5 Conclusions and future research

Identifying condition as a public health problem often serves implicit normative or political purposes [19]. Yet, in case of cachexia this is true reflection of epidemiological and clinical circumstances, which has not been acknowledged neither by the community nor by the medical care professionals. We have to perceive the dynamic course of body weight through lifespan where weight loss can have more deleterious effects than weight gain [37, 38]. This should in our opinion increase the awareness about cachexia and help the community to comprehend its complexity and magnitude.
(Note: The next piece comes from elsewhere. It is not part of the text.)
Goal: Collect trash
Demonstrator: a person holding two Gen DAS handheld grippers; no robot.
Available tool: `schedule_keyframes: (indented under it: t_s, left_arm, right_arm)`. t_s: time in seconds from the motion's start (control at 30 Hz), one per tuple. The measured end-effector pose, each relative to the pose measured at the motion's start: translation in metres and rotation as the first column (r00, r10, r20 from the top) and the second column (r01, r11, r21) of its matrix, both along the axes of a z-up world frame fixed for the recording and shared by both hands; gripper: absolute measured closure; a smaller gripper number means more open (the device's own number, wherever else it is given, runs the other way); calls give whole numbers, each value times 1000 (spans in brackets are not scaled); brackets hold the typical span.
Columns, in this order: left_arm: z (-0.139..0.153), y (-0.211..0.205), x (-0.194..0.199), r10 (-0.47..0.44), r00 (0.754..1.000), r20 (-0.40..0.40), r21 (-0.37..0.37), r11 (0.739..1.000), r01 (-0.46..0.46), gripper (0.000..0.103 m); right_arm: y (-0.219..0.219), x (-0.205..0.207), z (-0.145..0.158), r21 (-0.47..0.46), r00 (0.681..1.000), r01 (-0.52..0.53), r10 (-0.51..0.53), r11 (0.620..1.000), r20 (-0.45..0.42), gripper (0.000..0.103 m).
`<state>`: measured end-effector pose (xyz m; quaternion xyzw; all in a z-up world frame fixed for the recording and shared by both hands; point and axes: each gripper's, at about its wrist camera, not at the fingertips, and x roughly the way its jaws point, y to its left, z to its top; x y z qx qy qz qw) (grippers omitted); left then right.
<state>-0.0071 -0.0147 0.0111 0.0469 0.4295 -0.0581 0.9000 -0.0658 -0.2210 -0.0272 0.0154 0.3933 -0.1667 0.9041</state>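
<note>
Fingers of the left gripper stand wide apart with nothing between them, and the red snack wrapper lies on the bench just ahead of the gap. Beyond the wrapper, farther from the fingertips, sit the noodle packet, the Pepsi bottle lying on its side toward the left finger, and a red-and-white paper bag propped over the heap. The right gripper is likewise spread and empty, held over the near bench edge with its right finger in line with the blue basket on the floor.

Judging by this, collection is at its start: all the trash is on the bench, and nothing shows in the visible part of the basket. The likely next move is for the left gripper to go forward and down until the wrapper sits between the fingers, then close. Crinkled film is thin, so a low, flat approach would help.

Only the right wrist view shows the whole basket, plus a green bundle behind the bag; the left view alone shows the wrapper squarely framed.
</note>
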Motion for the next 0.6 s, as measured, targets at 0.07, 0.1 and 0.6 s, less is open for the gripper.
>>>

Action to prevent and control chronic diseases requires a comprehensive approach that targets a population as a whole and includes both prevention and treatment interventions. It has to be multisectorial with collaboration efforts from government, international organizations, academic institutions, civil society and the private sector [39]. Around the globe, a shift in current public health priorities to highlight the magnitude of the problem and areas of interventions is necessary. Simultaneously, scientific efforts should provide us with more reliable estimates of body wasting and cachexia as well as pathophysiology of cachexia-associated death. As a certain proportion of patients will, irrespective of preventive measures, eventually develop cachexia, a quest for effective remedies remains vital.
Acknowledgment
The authors certify that they comply with the ethical guidelines for authorship and publishing of the Journal of Cachexia, Sarcopenia and Muscle 2010;1:7–8 (von Haehling S, Morley JE, Coats AJ and Anker SD). Part of the research leading to these results received funding from the European Union Seventh Framework Programme [FP7/2007-2013] under grant agreement no. 241558 (SICA-HF).
Conflict of interest
The authors declare that they have no conflict of interest.